Birch trees with forking trunks have strained cubic meter sized boulders from the water column and hold them high above the ground.

Om Bahadur provides a sense of scale for this lunking boulder that got itself wedged between the forked limbs of a large birch (Betula utilis) tree at the edge of the forest just upstream from Yangle Kharka (May 7, 2017)
The height and large size of these snared rocks attests to the power of the GLOF that swept the margins of Yangle Kharka on 20 April 2017 (May 7, 2017)


Abrasion from finer sediments has stripped bark clean from the base of numerous trees that might otherwise survive the inundation.

Bark at the base of this fir tree (Abies spectabilis) was abraded away by rocks suspended in the GLOF. A tree cannot survive this kind of damage. (May 7, 2017)
These fir trees, debarked at their base by rocks suspended in the GLOF, are probably goners. (May 7, 2017)

Among the rocky debris, many large, beautiful garnets were exposed in gneisses that had disintegrated on their turbulent journey down valley, and fresh mud along new river channels had already acquired a crimson patina of garnet dust.

Many large garnets appear in gneisses transported to Yangle Kharka during the April 20 GLOF event. (May 7, 2017)
Garnet powder has already accumulated along the edge of a braided channel amongst GLOF debris upstream from Yangle Kharka (May 7, 2017)

People who were present at Yangle Kharka on April 20 first noticed a cloud of dust rising up valley and heard a fearfully loud roaring noise. The time was late morning, getting on towards noon. A few minutes after the first disturbance (we heard estimates of ten and thirty minutes), the flood reached Yangle Karka. This delay between the sound and the fury, and the flood’s midday occurrence, may be why there were no human fatalities. According to witnesses at Yangle Karka, the flood reached maximum flow in the first few minutes, surged hard for about one hour, then declined over the remainder of the afternoon to a normal rate. By late afternoon, the debris train had traveled the length of the Barun valley and debouched into the main stem of the Arun river, damming it temporarily. The dam gave way shortly thereafter, producing a non-catastrophic surge downstream.

3. The Source of the Outburst Flood. On our way from Riphuk to Langmale, it was necessary to cross debris from the upper part of the outburst flood, which appeared rather formidable on the approach from below. The crossing above Riphuk required about 400-1500 meters of walking through fresh rock debris, depending on one’s inclination to find an alternative route by bushwhacking through willow and juniper. The most imposing part is a bluff, perhaps 30 m high on the right side of the channel that carried the flood. But the debris is well-cemented and competent, and a path of sorts has already been established. It is only necessary to look out for the occasional patch of quicksand in flat, depressed areas.
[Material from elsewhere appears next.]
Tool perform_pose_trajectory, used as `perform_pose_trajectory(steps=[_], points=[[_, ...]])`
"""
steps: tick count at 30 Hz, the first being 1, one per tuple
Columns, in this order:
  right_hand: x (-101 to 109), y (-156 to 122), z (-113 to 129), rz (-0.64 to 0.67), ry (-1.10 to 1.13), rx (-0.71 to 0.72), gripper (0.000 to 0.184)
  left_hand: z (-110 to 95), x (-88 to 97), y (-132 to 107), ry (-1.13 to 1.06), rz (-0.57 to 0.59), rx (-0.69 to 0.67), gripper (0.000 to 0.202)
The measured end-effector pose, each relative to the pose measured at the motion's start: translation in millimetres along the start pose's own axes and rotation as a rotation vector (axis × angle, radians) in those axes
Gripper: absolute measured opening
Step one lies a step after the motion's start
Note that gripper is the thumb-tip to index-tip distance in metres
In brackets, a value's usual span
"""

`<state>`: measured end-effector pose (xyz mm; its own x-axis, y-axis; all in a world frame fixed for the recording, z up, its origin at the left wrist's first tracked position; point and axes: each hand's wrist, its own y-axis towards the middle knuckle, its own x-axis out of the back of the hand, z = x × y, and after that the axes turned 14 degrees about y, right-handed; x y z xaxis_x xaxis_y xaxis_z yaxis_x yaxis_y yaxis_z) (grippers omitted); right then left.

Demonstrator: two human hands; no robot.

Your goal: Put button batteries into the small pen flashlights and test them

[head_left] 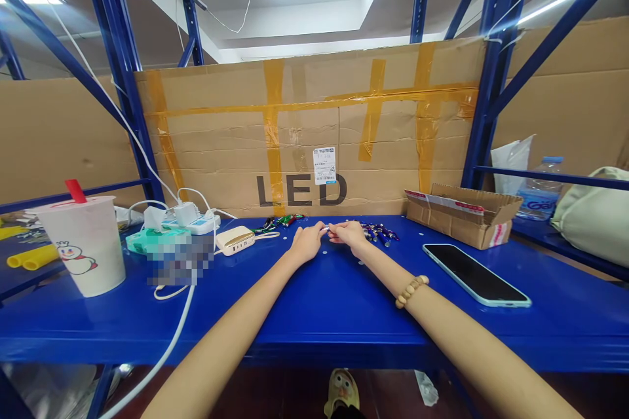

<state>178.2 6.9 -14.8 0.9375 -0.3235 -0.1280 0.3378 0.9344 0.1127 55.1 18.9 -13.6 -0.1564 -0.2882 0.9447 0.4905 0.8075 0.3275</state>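
My left hand (307, 242) and my right hand (350, 234) meet at the far middle of the blue metal shelf (319, 314). Both are closed in a pinch on a small silvery part (326, 230) held between their fingertips. A beaded bracelet (411, 291) sits on my right wrist. Just beyond my right hand lies a heap of several small blue-purple pieces (378, 232). A smaller bunch of green and dark pieces (279, 221) lies beyond my left hand, against the cardboard wall.
A phone (476, 273) lies face up on the right, near an open cardboard box (462, 213). On the left stand a white cup with a red straw (86, 242), a power bank (236, 239), a charger strip (189, 217) and white cables. A large taped "LED" carton (304, 131) closes the back.
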Motion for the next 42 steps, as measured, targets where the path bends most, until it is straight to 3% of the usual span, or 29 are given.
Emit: perform_pose_trajectory(steps=[8, 15, 19, 23, 29, 34, 38, 40, 42], points=[[0.9, 1.3, -2.3, 0.005, 0.003, 0.017, 0.019, 4.8, -8.5, 5.1, -0.303, 0.01, 0.021, 0.025], [-0.4, 1.1, 0.5, 0.03, -0.035, 0.094, 0.01, 9.5, -9.6, 8.7, -0.61, 0.087, 0.062, 0.028], [2.0, -1.9, 2.9, 0.14, 0.027, 0.143, 0.009, 14.5, -8.5, 6.9, -0.539, -0.02, 0.013, 0.026], [5.1, -4.9, 4.8, 0.265, 0.203, 0.129, 0.018, 11.9, -7.2, -0.1, -0.504, -0.102, -0.051, 0.022], [3.3, -3.5, 9.4, 0.172, 0.317, 0.071, 0.017, -1.8, -6.0, 2.3, -0.644, -0.129, -0.002, 0.021], [1.0, -0.1, 11.0, 0.115, 0.348, 0.007, 0.015, -0.8, -3.6, 6.8, -0.84, -0.002, 0.023, 0.02], [17.9, 9.7, 17.6, -0.084, 0.454, -0.018, 0.017, 7.0, -2.1, 5.8, -1.059, 0.186, 0.103, 0.024], [30.9, 15.2, 20.0, -0.131, 0.475, -0.004, 0.014, 12.3, -2.6, 5.5, -1.069, 0.171, 0.106, 0.024], [40.3, 18.5, 19.3, -0.129, 0.391, 0.01, 0.013, 17.8, -4.4, 5.5, -0.969, 0.054, 0.089, 0.023]])
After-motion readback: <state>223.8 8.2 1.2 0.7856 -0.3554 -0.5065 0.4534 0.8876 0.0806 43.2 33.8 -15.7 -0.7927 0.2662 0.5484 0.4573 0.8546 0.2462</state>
Channel through which the GLOF drained from Seto Pokhari toward the Barun River, between Riphuk and Langmale. Ascending to Langmale and Makalu Basecamp, one crosses from right to left.

In its upper reaches, the outburst flood was most destructive. The source was a lake the local people call Seto Pokari (27.812° N, 87.138° E), one of several small water bodies (~0.1 km2) located at 4800 m elevation in a moraine-bounded basin a few hundred vertical meters above the left bank of the Barun River between Riphuk and Langmale. We were not aware of any witnesses to the event at either of those places, the caretakers of lodges at Riphuk and Langmale were all at Makalu Basecamp at the time, but it is understood by the seasonal residents of Barun Valley that the outburst flood happened when a large avalanche fell into the lake from above, displacing its contents and causing them to breach and break the terminal moraine that had impounded them.
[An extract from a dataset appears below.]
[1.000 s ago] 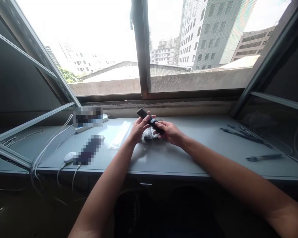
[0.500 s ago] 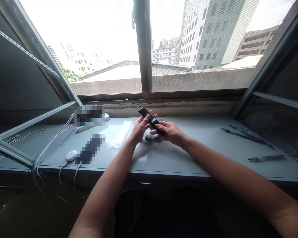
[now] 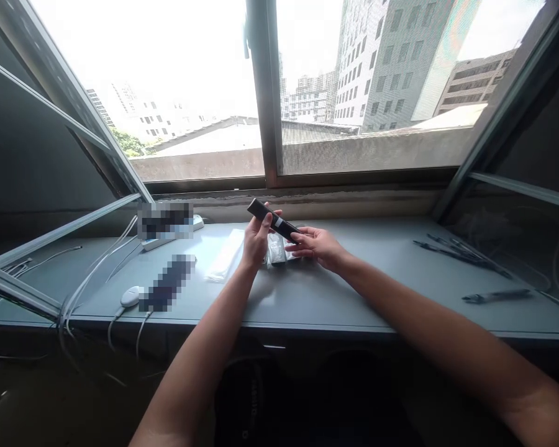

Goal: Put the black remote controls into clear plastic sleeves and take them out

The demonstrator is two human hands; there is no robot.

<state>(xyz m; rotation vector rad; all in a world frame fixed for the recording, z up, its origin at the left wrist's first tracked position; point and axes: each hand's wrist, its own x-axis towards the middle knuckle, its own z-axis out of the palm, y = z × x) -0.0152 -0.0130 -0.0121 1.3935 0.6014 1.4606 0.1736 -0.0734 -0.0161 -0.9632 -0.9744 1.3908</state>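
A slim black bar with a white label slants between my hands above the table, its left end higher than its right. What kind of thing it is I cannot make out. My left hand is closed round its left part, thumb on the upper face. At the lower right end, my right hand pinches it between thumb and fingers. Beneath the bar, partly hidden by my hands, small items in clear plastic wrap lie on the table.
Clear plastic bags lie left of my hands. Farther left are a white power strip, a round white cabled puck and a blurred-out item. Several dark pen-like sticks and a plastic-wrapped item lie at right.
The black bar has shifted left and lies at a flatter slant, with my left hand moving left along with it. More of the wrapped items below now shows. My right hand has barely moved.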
Seto Pokhari, December 2009. Note in this and the following renderings how the lake increases in size between 2009 and 2016. (courtesy Google Earth)
Seto Pokhari, December 2014 (courtesy Google Earth).


Seto Pokhari, April 2016 (courtesy Google Earth).

‘Seto Pokari’ — White Lake — is about the most generic name imaginable for a periglacial water feature in the Nepal Himalaya, so we didn’t realize until we arrived in the upper Barun that the GLOF we’d been seeing had issued from this obscure side basin and not the vastly larger water body impounded above the terminus of the West Barun Glacier. We’d already surmised that it hadn’t come from the other Seto Pokari, a beautiful lake that reflects Makalu a few hundred meters above basecamp

The other Seto Pokhari, ensconced in the lower moraine of the Barun Glacier, just above the Makalu Basecamp complex of lodges. (May 11, 2017)

We spent one morning hiking from Langmale up the moraine in the direction of the GLOF’s origin, and I got the impression from previous erosion scars above dry lacustrine sediments that this basin is a likely source for the relatively frequent, middle-sized outburst floods that Alton Byers and his colleagues found evidence for in 2014. On our day in Langmale, threatening weather and a vague sense of menace kept us from venturing too far up into the basin.

Eyewitness accounts from Yangle Kharka concur on one point, the outburst was accompanied by a great deal of dust. We noted several millimeters of dust fall on the ground and coated on the leaves of alpine rhododendron in the vicinity of Langmale, about a kilometer up valley from the outburst site. Dust fall declined gradually in the direction of Makalu Basecamp and we saw no dust on vegetation in the direction of Riphuk, down valley. This pattern conforms to the daily springtime cycle of strong upvalley winds commencing in the mid-late morning, but isn’t easy to reconcile with evidence of strong flood-generated winds in the downstream direction.

Dust settled on leaves of Rhododendron setosum at Langmale, a kilometer up valley from the GLOF of 20 April 2017. (May 9, 2017)

A couple of kilometers below the outburst lake, the Barun river descends between the pilgrimage site of Amabhuchung (the rock that evokes a pregnant woman) and Riphuk (a site associated with Guru Rimpoche, founding sage of Tibetan Buddhism).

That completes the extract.